Seasonal Forecasting Engine
What we do
To our users, the SFE will be accessible through a flexible interface which can be queried to obtain predictions of relevant climate indices and variables. Under the hood, our "engine" consists of statistical algorithms that merge vast amounts of data into unified forecasts. Our team consists of experts in handling big data, statisticians, climatologists, climate modellers, and climate service practitioners. Working in complementary fashion with the international research community, and guided by an international peer advisory committee, we will both improve our own models and, taking existing seasonal forecast ensembles, employ innovative empirical-statistical approaches to make the forecasts better and more relevant for our users.
Why is this important?
Tailored seasonal predictions can be helpful tools for risk mitigation, and they can guide more efficient use of resources in many sectors of society, including agriculture, energy, water, transportation, and insurance.
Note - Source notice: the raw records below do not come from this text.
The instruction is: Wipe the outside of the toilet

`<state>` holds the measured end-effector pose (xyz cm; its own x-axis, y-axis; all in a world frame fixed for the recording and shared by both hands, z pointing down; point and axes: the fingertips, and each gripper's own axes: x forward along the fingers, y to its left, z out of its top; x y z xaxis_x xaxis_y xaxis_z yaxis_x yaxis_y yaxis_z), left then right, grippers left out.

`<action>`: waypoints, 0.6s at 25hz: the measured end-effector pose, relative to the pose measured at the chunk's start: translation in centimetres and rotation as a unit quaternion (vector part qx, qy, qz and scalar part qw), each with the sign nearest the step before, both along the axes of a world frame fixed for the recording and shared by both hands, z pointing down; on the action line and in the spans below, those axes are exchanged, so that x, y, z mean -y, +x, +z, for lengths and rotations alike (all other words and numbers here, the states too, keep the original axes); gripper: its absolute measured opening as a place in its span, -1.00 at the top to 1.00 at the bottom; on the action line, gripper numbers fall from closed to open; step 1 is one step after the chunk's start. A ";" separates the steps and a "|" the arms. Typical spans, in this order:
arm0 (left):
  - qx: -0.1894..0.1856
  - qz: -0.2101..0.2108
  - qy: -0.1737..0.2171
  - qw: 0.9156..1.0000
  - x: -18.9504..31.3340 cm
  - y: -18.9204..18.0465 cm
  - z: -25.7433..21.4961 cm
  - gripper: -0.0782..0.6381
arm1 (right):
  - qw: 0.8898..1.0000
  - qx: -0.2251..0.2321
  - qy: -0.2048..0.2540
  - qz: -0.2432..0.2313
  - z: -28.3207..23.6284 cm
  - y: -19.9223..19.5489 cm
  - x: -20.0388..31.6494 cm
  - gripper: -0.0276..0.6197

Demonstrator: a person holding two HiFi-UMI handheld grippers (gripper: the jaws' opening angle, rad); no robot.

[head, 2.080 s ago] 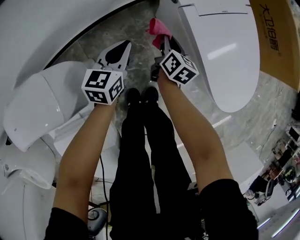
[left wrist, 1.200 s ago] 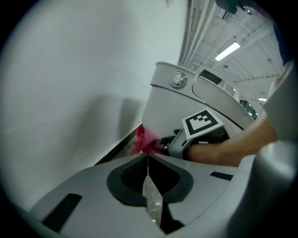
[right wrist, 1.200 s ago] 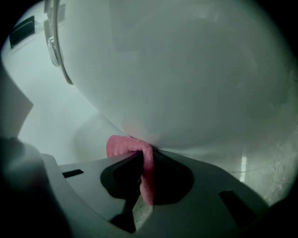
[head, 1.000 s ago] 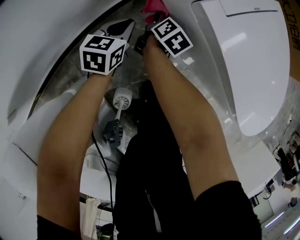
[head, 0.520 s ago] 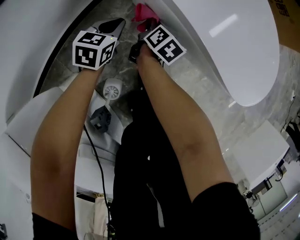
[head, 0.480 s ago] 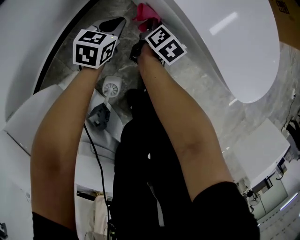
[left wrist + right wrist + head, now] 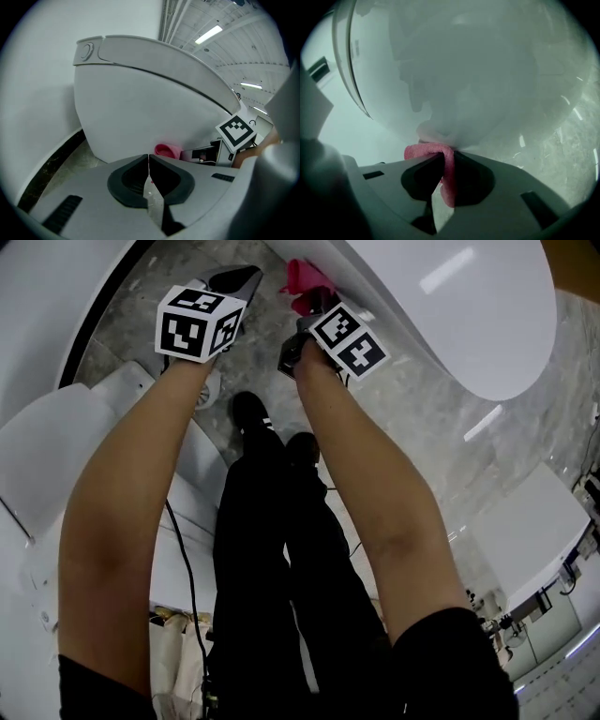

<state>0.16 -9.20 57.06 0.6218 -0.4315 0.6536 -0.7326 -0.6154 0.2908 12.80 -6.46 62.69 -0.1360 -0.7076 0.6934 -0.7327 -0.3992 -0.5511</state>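
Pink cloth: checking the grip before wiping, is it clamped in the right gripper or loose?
Clamped: the right gripper is shut on the pink cloth, a strip pinched between its jaws, a fold against the toilet.

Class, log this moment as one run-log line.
right gripper: shut on pink cloth, cloth against toilet | left gripper: shut, empty

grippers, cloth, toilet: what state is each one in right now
left gripper: jaws together, nothing between them, held off the toilet
right gripper: shut on the pink cloth
pink cloth: folded over the jaw tips, pressed against the toilet's outer wall
toilet: lid down, low on its outside the cloth touches it
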 end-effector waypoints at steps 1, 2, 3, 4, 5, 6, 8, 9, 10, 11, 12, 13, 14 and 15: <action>0.000 0.003 0.002 1.000 -0.4 0.9 -0.2 0.73 | 1.000 -0.001 -0.001 0.001 -0.1 0.9 -0.7 0.68; 0.000 0.007 0.004 1.000 -0.9 1.7 -0.4 0.73 | 1.000 -0.002 -0.003 0.004 -0.2 1.9 -1.6 0.68; 0.000 0.011 0.006 1.000 -1.5 2.4 -0.5 0.73 | 1.000 -0.003 -0.006 0.010 -0.3 2.9 -2.6 0.68; 0.000 0.014 0.005 1.000 -2.2 3.0 -0.6 0.73 | 1.000 -0.004 -0.010 0.016 -0.2 3.8 -3.7 0.68; 0.001 0.017 0.003 1.000 -2.9 3.6 -0.5 0.73 | 1.000 -0.005 -0.015 0.022 0.0 4.8 -4.8 0.68; 0.001 0.019 0.000 1.000 -3.6 4.1 -0.4 0.73 | 0.999 -0.006 -0.019 0.027 0.1 5.7 -5.7 0.68; 0.001 0.022 -0.007 1.000 -5.2 5.3 -0.1 0.73 | 0.999 -0.010 -0.026 0.032 0.4 7.5 -7.5 0.68; 0.002 0.026 -0.011 1.000 -6.1 5.9 0.1 0.73 | 0.999 -0.013 -0.029 0.033 0.5 8.4 -8.3 0.68; 0.003 0.032 -0.014 0.999 -6.8 6.6 0.3 0.73 | 0.999 -0.015 -0.031 0.034 0.6 9.3 -9.0 0.68; 0.003 0.036 -0.015 0.999 -7.3 7.3 0.3 0.73 | 0.999 -0.018 -0.033 0.038 0.7 10.3 -9.7 0.68; 0.003 0.039 -0.014 0.999 -7.7 7.9 0.3 0.73 | 0.998 -0.020 -0.034 0.047 0.7 11.4 -10.4 0.68; 0.001 0.041 -0.013 0.999 -7.9 8.5 0.2 0.73 | 0.997 -0.022 -0.036 0.060 0.7 12.7 -11.1 0.68; -0.001 0.042 -0.012 0.999 -8.2 9.1 0.1 0.73 | 0.996 -0.027 -0.038 0.074 0.8 14.0 -11.8 0.68; -0.003 0.043 -0.013 0.999 -8.5 9.6 0.1 0.73 | 0.995 -0.034 -0.041 0.087 0.8 15.5 -12.6 0.68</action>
<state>9.72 -0.68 57.21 0.6597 -0.3586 0.6604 -0.6751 -0.6688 0.3113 28.30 6.12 63.48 0.0325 -0.6565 0.7536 -0.6829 -0.5651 -0.4629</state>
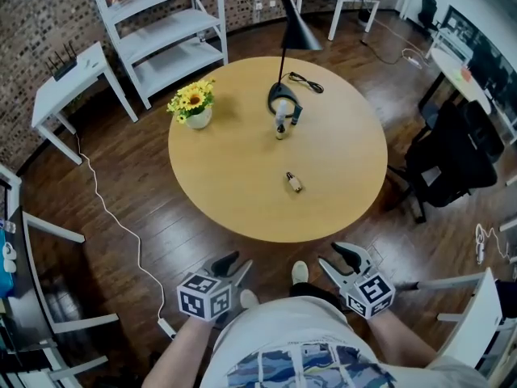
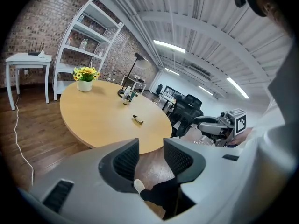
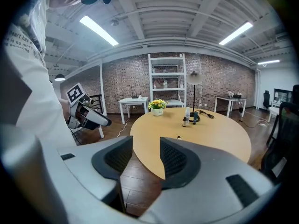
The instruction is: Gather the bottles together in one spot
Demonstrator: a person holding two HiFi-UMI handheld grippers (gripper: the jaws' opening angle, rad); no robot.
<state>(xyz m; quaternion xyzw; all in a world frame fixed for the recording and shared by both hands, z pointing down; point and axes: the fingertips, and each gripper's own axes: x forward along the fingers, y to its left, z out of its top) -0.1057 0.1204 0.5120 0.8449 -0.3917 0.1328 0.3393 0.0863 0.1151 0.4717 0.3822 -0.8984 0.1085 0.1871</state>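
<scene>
Fingers of left gripper (image 1: 240, 263) and right gripper (image 1: 329, 257) gape empty; the person should pinch the fallen bottle (image 1: 294, 183) (lying alone) across its body, then carry it to the upright bottles (image 1: 280, 124).

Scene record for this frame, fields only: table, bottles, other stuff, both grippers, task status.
table: round wooden table
standing bottles: small group, upright at the base of the desk lamp
lying bottle: one small bottle on its side, alone, nearer the person
other: flower pot at the table's far left
left gripper: fingers apart, empty, off the table's near edge
right gripper: fingers apart, empty, off the table's near edge
status: bottles not yet gathered
</scene>
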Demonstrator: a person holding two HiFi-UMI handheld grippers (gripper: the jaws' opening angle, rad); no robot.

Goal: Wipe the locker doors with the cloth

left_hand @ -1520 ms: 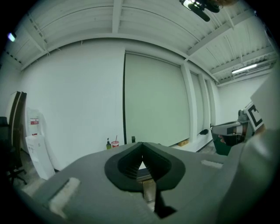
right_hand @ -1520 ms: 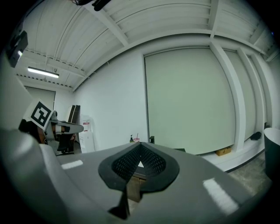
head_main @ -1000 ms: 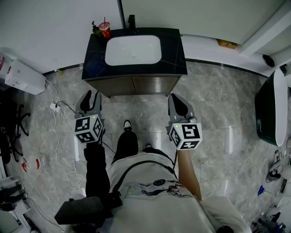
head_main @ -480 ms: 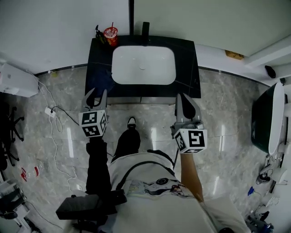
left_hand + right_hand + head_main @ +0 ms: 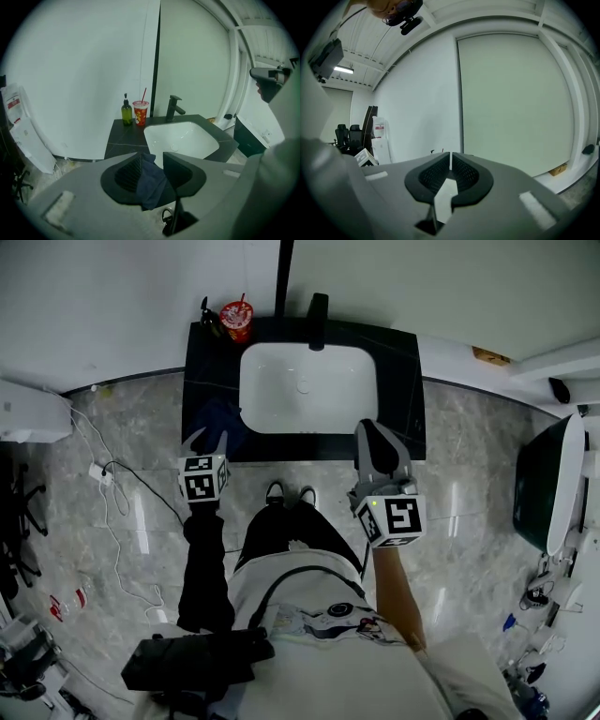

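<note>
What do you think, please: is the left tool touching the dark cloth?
Cannot tell. The left gripper view shows the left tool open, its jaws framing the cloth, but neither contact nor a gap is plain.

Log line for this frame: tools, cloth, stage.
left tool: open, cloth between jaws, on counter edge | right tool: shut, empty | stage: cloth not yet gripped

Black worktop [image 5: 211, 362] with a white basin [image 5: 307, 388] sunk in, black faucet [image 5: 318, 310] behind. Dark blue cloth [image 5: 152, 185] lies between the left gripper [image 5: 151, 155] fingers [image 5: 126, 173]; red cup [image 5: 140, 112] and green soap bottle [image 5: 126, 112] sit well beyond them.
</note>
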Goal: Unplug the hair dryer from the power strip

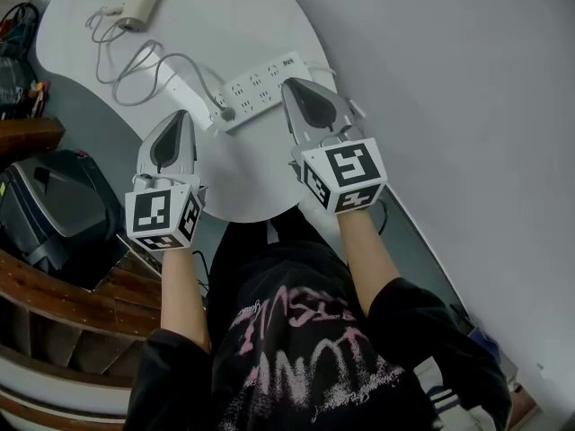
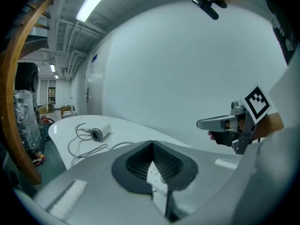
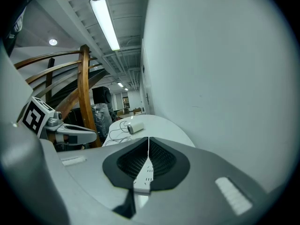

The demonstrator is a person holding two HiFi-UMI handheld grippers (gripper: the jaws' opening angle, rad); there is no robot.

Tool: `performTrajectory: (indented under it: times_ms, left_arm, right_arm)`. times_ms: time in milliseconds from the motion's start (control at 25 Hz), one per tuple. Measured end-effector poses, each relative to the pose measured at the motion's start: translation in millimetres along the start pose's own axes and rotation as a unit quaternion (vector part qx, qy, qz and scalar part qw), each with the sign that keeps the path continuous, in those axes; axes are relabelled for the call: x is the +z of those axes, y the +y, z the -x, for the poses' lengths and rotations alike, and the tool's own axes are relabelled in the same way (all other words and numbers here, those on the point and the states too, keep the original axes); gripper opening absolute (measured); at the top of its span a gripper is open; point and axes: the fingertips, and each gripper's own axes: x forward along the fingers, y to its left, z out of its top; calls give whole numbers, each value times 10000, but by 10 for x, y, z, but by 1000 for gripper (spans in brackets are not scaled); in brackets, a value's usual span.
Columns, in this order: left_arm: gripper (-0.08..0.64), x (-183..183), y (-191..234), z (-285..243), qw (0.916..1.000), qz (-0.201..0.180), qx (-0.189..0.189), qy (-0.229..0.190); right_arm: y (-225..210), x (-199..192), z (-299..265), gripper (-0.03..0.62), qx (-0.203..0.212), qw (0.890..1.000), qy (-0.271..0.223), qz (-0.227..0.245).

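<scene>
Head view is showing both claws hovering over the near part of the white tabletop [image 1: 252, 16], and neither is gripping anything. The left claw [image 1: 181, 115] is pinched closed and empty. The right claw [image 1: 289, 84] is pinched closed too, with its tip hanging over the right end of the power strip [image 1: 265, 83]. Whether it is touching the strip, I cannot tell. That strip is lying with its long axis running near-left to far-right. The plug [image 1: 225, 111] is sitting in the strip's left end, just to the far right of the left claw's tip. So the left claw is looking like the nearer one for the pull, with the right claw placed to pin the strip. The cord [image 1: 153, 61] is looping away to the hair dryer [image 1: 139, 9], which is resting well off at the far left. By my read, the unplugging is not yet starting.
</scene>
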Motion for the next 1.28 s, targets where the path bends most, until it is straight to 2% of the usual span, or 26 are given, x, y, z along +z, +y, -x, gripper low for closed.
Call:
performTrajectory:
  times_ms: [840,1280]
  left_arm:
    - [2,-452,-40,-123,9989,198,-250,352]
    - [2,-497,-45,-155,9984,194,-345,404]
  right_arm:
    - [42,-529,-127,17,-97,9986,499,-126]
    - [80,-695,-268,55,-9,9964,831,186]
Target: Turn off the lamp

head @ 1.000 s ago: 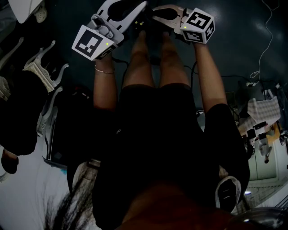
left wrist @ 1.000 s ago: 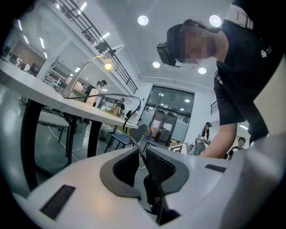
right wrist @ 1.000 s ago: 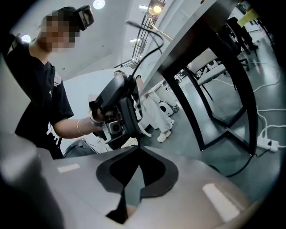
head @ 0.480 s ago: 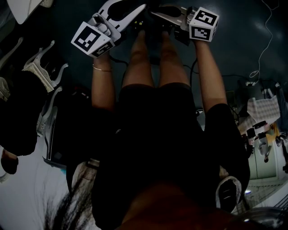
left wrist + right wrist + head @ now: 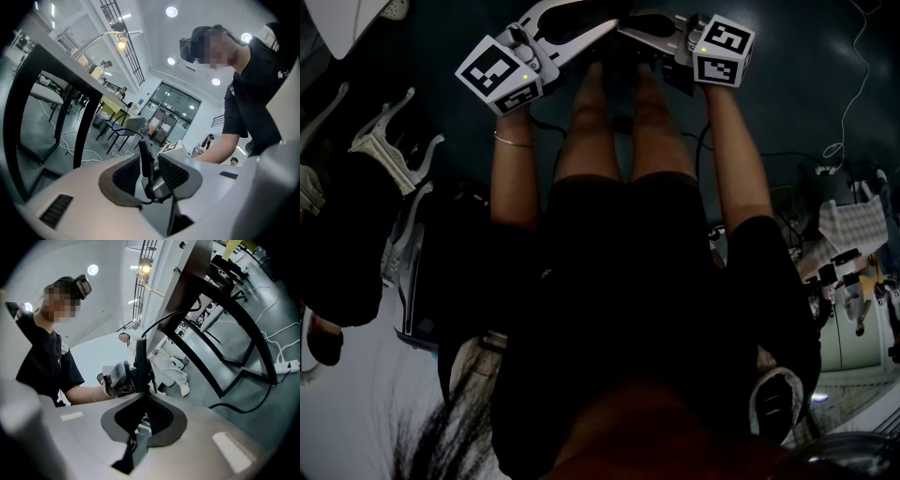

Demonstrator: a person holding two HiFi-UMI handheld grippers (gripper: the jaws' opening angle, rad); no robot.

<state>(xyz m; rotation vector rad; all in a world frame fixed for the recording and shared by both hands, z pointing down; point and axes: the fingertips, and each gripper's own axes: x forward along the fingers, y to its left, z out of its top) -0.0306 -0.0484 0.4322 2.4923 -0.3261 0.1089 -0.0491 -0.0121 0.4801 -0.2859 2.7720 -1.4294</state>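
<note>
We hold our left claw (image 5: 143, 150) and right claw (image 5: 140, 350) pinched narrow, nothing between their tips. The lit lamp (image 5: 122, 43) shines high above both

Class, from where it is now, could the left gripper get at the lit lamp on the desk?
Probably not. The left gripper is low, below the desk top, with a black cord between its jaws. The lamp stands above, well away.

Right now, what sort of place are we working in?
Probably an open-plan office or lab: long black-framed desks, round recessed ceiling lights, and a tall glass-panelled doorway at the far end.
</note>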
As we increasingly understand the mechanisms that drive the enormously complex climate system, both dynamical and empirical models are steadily improving. At the same time, increased computational power, enhanced observations and remote sensing, and advanced statistical methods to blend models and observations, are driving a big data-fuelled revolution in climate prediction. What is urgently needed now is careful, but speedy, transformation of research into innovative practical applications and services.
The aim of SFE is to develop a state-of-the-art operational seasonal climate prediction system for Northern Europe and the Arctic.